Exercise
Take the line containing "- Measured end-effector" and every line after it to the end of the material below; reproduce them exactly, without pictures.

Given information
• • •
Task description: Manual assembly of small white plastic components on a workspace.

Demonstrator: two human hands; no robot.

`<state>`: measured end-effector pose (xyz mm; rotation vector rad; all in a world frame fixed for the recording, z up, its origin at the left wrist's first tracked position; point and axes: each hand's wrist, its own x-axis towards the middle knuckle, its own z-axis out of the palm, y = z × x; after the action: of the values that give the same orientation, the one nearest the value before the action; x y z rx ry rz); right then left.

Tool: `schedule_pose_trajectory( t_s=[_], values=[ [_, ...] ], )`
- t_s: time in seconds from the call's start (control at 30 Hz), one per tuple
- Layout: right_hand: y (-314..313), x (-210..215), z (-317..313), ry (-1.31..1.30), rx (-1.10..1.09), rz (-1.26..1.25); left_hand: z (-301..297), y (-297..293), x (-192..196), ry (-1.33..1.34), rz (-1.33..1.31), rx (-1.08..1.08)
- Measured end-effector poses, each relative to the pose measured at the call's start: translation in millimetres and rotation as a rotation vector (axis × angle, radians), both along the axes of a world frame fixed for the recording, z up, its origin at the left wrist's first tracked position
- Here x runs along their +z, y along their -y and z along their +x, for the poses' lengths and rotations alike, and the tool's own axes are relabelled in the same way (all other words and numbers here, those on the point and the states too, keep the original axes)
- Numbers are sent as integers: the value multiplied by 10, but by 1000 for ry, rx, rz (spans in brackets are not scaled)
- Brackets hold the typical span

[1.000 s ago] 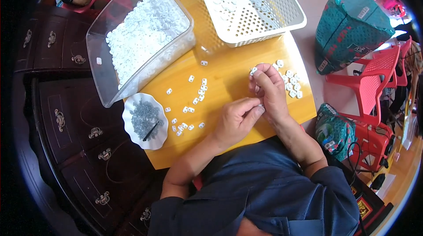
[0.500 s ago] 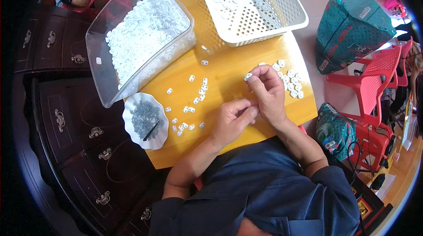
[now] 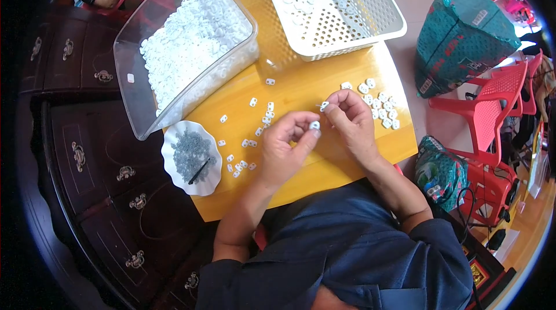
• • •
Answer to this exercise
- Measured end-effector poses, each relative to the pose measured at the call's start: translation in millimetres and rotation as a rotation vector (axis × angle, radians), both along the axes of a world frame fixed for the recording, z up, its origin at the left wrist's first tracked position
- Here x runs along their +z, y along their -y and z along their +x, for the poses' lengths and rotations alike, and the tool's own axes are relabelled in the same way (all other words and numbers here, those on the point and the states too, keep the original axes)
- Numbers are sent as integers: the value multiplied by 10, but by 1000 for ry, rx, rz (spans in brackets are not scaled)
- Brackets hold the typical span

[1.000 s ago] 
[0.500 s ago] 
[now] 

No additional answer is needed.